Hi there! What do you think are currently the best method to fight adversarial w...

logane · on Nov 1, 2017

Another author here - adversarial training is not sufficient to protect against white-box attacks but it seems to be the best method we have so far (https://arxiv.org/abs/1706.06083).

It seems that all current state of the art architectures are vulnerable to adversarial examples; to the best of my knowledge there are no image classification networks that researchers have failed to reliably produce adversarial examples for.

rota219 · on Nov 2, 2017

The best method for neural networks robust to l_infinity bounded iterative adversarial attacks is this https://openreview.net/forum?id=S18Su--CW (although it is still currently under review).

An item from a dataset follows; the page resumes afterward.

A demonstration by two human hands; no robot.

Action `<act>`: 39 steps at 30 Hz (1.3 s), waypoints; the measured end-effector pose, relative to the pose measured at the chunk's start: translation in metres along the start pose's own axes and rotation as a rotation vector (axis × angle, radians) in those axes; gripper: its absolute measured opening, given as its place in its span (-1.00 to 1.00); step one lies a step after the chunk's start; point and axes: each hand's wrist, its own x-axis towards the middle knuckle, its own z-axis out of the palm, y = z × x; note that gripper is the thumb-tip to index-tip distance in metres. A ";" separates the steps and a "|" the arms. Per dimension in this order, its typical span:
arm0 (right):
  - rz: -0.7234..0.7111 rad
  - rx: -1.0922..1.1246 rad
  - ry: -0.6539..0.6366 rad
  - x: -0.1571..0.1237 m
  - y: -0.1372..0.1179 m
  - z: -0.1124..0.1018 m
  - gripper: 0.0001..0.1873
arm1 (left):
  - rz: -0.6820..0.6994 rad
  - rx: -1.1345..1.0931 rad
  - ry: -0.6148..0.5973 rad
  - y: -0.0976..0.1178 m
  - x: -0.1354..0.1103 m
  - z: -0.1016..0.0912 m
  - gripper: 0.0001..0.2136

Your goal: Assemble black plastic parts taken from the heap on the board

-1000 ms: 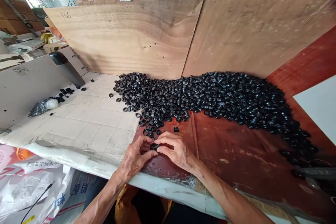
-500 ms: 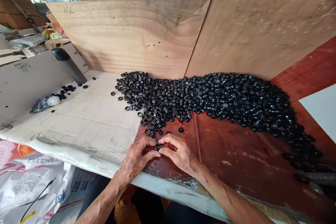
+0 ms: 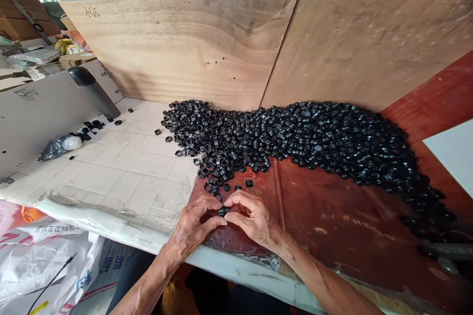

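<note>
Between my two hands, low over the red-brown board, is a small black plastic cap-like fitting [image 3: 222, 211]. My right hand [image 3: 252, 214] pinches it between thumb and fingers from the right. From the left, the bent thumb and forefinger of my left hand [image 3: 196, 220] close around its other end; the fingertips partly hide it. Just beyond my fingertips lie loose black rings and caps, among them one cap [image 3: 249, 183]. Behind them stretches a long pile of black plastic parts [image 3: 310, 133], with open rings at the left and shiny caps at the right.
A plywood panel [image 3: 177, 44] stands along the back. On the pale tiled surface [image 3: 129, 177] at left are a dark thermos [image 3: 92, 93], a plastic bag [image 3: 55, 147] and scattered black bits. A padded white edge [image 3: 111, 226] runs along the front, with printed sacks [image 3: 48, 266] below it.
The fitting between my fingers has turned slightly, and my left thumb sits lower. A loose cap beyond my right hand has shifted a little left. The view has moved slightly.
</note>
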 end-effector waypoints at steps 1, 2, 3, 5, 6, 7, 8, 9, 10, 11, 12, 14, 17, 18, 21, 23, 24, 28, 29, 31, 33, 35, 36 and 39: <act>0.013 0.007 -0.007 0.000 0.001 0.001 -0.89 | 0.000 0.000 -0.004 0.001 0.000 0.000 -0.79; 0.025 0.016 -0.015 0.000 0.001 0.001 -0.90 | -0.001 -0.001 -0.008 0.001 0.000 -0.001 -0.79; 0.032 0.028 -0.018 0.000 0.002 0.002 -0.90 | -0.002 -0.001 -0.012 0.002 0.001 -0.001 -0.79; 0.042 0.050 -0.018 0.000 0.002 0.002 -0.90 | 0.007 -0.017 -0.010 0.003 0.002 -0.001 -0.79; 0.042 0.058 -0.016 0.000 0.001 0.001 -0.89 | 0.013 -0.039 -0.005 0.004 0.003 -0.001 -0.78; 0.039 0.066 -0.016 0.000 0.000 0.001 -0.89 | 0.018 -0.068 -0.001 0.004 0.003 -0.001 -0.77; 0.033 0.076 -0.018 0.000 -0.002 0.000 -0.88 | 0.018 -0.100 0.000 0.005 0.003 0.000 -0.77; 0.025 0.084 -0.020 0.000 -0.003 -0.001 -0.87 | 0.016 -0.126 0.000 0.005 0.003 0.000 -0.77; 0.016 0.087 -0.022 0.000 -0.005 -0.001 -0.87 | 0.011 -0.143 -0.003 0.004 0.003 0.001 -0.78; 0.004 0.082 -0.020 0.000 -0.006 -0.002 -0.86 | 0.003 -0.147 -0.008 0.004 0.002 0.001 -0.78; -0.007 0.069 -0.015 0.000 -0.006 -0.002 -0.86 | 0.000 -0.144 -0.010 0.003 0.002 0.002 -0.78; -0.028 0.025 0.012 0.000 -0.006 -0.001 -0.87 | 0.004 -0.131 -0.009 0.001 0.000 0.002 -0.77; -0.085 -0.050 0.061 -0.001 -0.004 0.002 -0.86 | 0.029 -0.103 0.003 -0.004 -0.001 0.003 -0.75; -0.107 -0.073 0.071 -0.001 -0.003 0.003 -0.85 | 0.038 -0.088 0.008 -0.006 -0.002 0.003 -0.74; -0.159 -0.145 0.072 -0.003 -0.002 0.005 -0.78 | 0.058 -0.038 0.009 -0.008 -0.002 0.002 -0.73; -0.181 -0.198 0.056 -0.004 -0.002 0.006 -0.77 | 0.059 -0.019 -0.006 -0.007 -0.002 0.001 -0.74; -0.191 -0.224 0.043 -0.004 -0.002 0.006 -0.80 | 0.058 -0.016 -0.014 -0.007 -0.002 0.001 -0.74; -0.218 -0.290 0.009 -0.005 -0.002 0.005 -0.88 | 0.062 -0.023 -0.013 -0.004 0.000 0.001 -0.74; -0.231 -0.293 0.017 -0.005 -0.002 0.005 -0.89 | 0.068 -0.028 -0.003 -0.004 0.000 0.002 -0.74; -0.252 -0.281 0.041 -0.003 -0.002 0.005 -0.91 | 0.076 -0.036 0.014 -0.006 0.000 0.003 -0.74; -0.259 -0.259 0.048 -0.001 -0.001 0.005 -0.91 | 0.072 -0.036 0.020 -0.007 0.000 0.004 -0.75; -0.270 -0.234 0.057 0.001 -0.001 0.005 -0.91 | 0.063 -0.037 0.023 -0.008 0.001 0.004 -0.75; -0.283 -0.219 0.066 0.001 0.000 0.005 -0.91 | 0.059 -0.040 0.025 -0.008 0.001 0.004 -0.76; -0.308 -0.191 0.086 0.001 0.000 0.005 -0.91 | 0.040 -0.045 0.030 -0.006 0.002 0.003 -0.80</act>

darkmighty · on Nov 2, 2017

Looks like a very nice paper, thanks.

darkmighty · on Nov 2, 2017

I see. I ask because there's a common observation that a human (and perhaps an AGI) would never really even run the risk of confusing say a turtle with a riffle, which I tend to agree with.

Part of it is mistaking the forest for the trees. It may be just an artifact from the requirements we place on image classifiers (which are very lax) and the way we train them, not anything fundamental.

Indeed I believe we tend to think with more solid logic, specially when the decision becomes difficult. A DNN will look at the statistics of a feature set and make judgement upon that. A human can categorically reject certain hypothesis from definition requirements: a Riffle is a weapon. It must have a barrel to guide the projectile, and a muzzle for it to exit. It must have some firing mechanism (usually a trigger). Even if at a glance we get confused by exactly what an image is picturing, we can make quick logical judgements on sub-features to make epsilon-misclassifications almost impossible.

A network that would act that way would need some recursive behavior (to implement the varialble-time classification efficiently), a recursive "logic module" or "language module" plugged into the end of naive feature classification.

readams · on Nov 2, 2017

You're assuming we couldn't make adversarial examples with white box access to your brain. It's entirely possible that such examples do exist.

red75prime · on Nov 2, 2017

We don't need white box access: https://i.imgur.com/mOTHgnfl.jpg

darkmighty · on Nov 2, 2017

That's an adversarial picture, but not nearly as dramatic as the epsilon-adversarial examples -- and in particular there are no logical inconsistencies (confusing a cat for guacamole or a turtle for a riffle). I don't think anyone doubts a form of camouflage or isomorphic deception is unavoidable.

darkmighty · on Nov 2, 2017

I don't doubt there are weaknesses, or even fundamental lack of interpretability for classification spaces that overlap (i.e. have a "morphing sequence"). One example that sticks out from my childhood is this image:

What do you see here?

https://seeklogo.com/images/A/Antarctica-logo-9202568406-see...

My entire childhood I saw a weird face (without thinking too much about it). This is the logo of a brazilian beer brand. When I was a teenager I saw an ad with two penguins, and then it clicked.

Optical illusions are well documented too, some classic examples:

http://www.optics4kids.org/osa.o4k/media/optics4kids/womanil...

https://obasandbox.files.wordpress.com/2012/07/carolines-vas...

http://i.telegraph.co.uk/multimedia/archive/01120/blackballs...

But it's quite probable we'd found any glaring adversarial issues by now. After all artists can conduct a semi-whitebox, mostly blackbox adversarial optimization of illusions (I'm sure some process like this is how they came up with the Old/Young lady illusion). Note however that even those are particular errors like incorrect brightness estimation, or near-complete dichotomy (it's not that either the young or old interpretation are incorrect in some sense). An epsilon-failure seems much more difficult to come up with. The distinction seems mostly in the ability to apply basic logic on top of pure pattern recognition, sort of greatly enhancing the decision boundaries through recursive thought. Eventually logical features (a quick "proof" of sorts) win. You "prove" that what you're seeing indeed can't be a rifle, it must be a weird turtle.

This logical approach probably has gradations in power. In general it might even be algorithmically undecidable whether an image is logically valid. Generalizations of Escher illusions:

https://upload.wikimedia.org/wikipedia/en/e/e8/Escher_Waterf...

come to mind. In practice we cut off the decision process when we've found main logical features and connections, so unless the image inspires superficial uncertainty a deep logical inconsistency could slip by (that a more intelligent person may not miss by universally applying a deeper consistency check).